▶ **Data for this exercise**:
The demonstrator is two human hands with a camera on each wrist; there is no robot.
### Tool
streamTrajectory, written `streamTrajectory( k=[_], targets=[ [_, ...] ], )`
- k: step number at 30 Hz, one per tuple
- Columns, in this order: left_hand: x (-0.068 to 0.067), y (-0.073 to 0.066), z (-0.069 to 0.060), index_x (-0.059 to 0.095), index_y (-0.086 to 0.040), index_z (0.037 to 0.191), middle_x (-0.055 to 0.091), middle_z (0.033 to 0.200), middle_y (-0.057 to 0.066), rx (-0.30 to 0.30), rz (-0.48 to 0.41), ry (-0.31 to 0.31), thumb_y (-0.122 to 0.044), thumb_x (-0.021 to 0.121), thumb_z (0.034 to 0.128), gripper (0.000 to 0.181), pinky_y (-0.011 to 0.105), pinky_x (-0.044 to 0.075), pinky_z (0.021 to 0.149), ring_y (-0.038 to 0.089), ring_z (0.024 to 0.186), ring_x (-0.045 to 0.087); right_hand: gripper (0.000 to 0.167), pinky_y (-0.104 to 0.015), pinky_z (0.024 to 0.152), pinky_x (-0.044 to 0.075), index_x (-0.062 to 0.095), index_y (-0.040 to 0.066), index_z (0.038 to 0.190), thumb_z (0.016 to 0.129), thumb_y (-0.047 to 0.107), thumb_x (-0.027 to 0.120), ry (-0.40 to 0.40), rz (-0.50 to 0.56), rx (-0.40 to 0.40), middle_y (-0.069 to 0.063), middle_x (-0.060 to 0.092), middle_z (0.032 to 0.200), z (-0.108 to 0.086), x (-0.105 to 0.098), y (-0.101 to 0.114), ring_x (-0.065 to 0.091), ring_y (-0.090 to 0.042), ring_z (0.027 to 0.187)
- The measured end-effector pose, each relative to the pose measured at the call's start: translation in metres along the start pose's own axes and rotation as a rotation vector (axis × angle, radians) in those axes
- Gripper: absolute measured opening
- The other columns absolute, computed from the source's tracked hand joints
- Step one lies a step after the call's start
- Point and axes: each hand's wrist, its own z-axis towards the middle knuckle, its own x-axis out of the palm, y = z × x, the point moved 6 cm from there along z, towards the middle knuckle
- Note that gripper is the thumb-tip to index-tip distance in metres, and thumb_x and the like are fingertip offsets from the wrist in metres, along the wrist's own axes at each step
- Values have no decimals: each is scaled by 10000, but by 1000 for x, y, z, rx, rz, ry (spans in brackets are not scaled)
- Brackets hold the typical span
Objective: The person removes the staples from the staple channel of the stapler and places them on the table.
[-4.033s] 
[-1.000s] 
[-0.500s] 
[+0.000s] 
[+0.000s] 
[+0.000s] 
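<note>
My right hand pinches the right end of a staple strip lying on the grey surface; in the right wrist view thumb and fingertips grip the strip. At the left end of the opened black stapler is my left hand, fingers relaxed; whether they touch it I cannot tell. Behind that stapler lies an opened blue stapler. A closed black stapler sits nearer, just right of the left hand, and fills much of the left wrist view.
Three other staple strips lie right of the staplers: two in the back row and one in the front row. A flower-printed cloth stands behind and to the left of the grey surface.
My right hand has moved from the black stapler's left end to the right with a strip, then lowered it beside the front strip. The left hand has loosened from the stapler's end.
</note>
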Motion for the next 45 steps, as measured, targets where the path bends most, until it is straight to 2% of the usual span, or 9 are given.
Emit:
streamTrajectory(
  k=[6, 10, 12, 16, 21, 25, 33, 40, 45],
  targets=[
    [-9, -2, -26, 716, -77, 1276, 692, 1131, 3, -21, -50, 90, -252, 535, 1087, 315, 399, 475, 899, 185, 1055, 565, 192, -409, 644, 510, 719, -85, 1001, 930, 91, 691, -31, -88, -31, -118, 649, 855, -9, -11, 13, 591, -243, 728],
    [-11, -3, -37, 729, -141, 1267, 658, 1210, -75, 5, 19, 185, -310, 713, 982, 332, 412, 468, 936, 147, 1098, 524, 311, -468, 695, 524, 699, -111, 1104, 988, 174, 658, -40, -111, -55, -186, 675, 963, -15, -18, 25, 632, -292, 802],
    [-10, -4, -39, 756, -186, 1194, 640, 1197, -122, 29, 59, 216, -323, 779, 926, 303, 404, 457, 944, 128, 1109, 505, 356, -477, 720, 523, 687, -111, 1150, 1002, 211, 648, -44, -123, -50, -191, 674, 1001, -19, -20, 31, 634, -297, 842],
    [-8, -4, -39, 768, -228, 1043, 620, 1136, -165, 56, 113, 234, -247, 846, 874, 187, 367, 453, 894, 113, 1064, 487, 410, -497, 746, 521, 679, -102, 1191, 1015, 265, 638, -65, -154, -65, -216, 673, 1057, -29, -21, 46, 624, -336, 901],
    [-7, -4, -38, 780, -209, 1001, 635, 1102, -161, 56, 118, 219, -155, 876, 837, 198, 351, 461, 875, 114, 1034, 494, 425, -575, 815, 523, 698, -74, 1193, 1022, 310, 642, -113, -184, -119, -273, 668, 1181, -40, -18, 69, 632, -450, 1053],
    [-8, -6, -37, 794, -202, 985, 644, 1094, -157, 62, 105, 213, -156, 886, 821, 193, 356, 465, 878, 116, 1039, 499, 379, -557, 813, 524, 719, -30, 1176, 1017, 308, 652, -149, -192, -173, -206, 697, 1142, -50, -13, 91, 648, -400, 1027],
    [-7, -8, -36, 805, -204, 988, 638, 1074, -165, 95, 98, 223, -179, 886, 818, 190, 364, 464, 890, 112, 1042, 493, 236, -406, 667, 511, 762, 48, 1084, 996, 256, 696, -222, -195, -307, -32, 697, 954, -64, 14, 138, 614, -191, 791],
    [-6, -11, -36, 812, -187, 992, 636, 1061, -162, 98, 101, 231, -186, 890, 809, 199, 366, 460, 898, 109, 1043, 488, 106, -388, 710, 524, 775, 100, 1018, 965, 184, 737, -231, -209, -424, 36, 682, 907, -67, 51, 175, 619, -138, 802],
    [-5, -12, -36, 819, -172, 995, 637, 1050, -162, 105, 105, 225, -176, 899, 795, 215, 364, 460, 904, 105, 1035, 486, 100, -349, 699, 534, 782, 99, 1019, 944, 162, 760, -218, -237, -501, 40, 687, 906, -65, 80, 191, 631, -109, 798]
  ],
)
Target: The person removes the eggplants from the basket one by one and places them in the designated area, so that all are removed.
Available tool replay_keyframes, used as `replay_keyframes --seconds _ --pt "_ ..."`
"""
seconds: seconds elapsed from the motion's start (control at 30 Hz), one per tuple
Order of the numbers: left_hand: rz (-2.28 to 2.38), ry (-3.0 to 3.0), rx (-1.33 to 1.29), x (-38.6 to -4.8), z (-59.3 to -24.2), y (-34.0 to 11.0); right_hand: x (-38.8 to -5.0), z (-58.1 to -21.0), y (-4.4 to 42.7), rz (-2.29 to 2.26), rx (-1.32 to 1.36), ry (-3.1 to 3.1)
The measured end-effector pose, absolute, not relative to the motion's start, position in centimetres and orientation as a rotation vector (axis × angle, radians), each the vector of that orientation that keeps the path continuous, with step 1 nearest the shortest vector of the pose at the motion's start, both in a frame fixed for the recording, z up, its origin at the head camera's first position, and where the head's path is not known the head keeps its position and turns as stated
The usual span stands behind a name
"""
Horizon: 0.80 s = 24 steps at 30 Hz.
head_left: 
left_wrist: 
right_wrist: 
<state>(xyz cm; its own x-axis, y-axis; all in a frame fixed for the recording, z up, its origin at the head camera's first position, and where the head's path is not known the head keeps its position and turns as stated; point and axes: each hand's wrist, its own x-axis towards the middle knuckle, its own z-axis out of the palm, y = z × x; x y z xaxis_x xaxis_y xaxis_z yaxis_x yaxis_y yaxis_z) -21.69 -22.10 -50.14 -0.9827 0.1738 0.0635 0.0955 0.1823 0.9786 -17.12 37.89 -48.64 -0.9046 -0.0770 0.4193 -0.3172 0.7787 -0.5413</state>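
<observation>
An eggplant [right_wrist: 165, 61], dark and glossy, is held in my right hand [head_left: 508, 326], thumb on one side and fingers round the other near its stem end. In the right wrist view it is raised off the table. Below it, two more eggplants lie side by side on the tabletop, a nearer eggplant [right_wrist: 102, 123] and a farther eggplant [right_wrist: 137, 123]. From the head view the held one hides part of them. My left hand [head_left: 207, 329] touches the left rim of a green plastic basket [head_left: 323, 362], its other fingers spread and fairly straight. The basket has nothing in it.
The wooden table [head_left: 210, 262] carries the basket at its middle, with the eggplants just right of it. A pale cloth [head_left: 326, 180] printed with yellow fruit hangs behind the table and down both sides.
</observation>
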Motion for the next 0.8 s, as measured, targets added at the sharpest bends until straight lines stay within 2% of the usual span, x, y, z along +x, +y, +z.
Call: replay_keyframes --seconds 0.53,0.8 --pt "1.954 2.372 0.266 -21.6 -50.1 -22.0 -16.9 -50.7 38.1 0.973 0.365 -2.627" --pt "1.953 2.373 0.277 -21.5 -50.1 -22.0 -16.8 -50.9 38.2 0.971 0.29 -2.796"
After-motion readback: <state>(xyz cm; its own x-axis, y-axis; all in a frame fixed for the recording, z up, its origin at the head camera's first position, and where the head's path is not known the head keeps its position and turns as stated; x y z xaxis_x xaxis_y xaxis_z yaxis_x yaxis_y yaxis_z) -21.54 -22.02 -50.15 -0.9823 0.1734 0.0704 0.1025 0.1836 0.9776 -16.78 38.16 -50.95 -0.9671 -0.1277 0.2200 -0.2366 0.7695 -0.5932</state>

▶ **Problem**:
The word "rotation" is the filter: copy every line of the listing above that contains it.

▶ **Solution**:
- The measured end-effector pose, each relative to the pose measured at the call's start: translation in metres along the start pose's own axes and rotation as a rotation vector (axis × angle, radians) in those axes
The measured end-effector pose, absolute, not relative to the motion's start, position in centimetres and orientation as a rotation vector (axis × angle, radians), each the vector of that orientation that keeps the path continuous, with step 1 nearest the shortest vector of the pose at the motion's start, both in a frame fixed for the recording, z up, its origin at the head camera's first position, and where the head's path is not known the head keeps its position and turns as stated

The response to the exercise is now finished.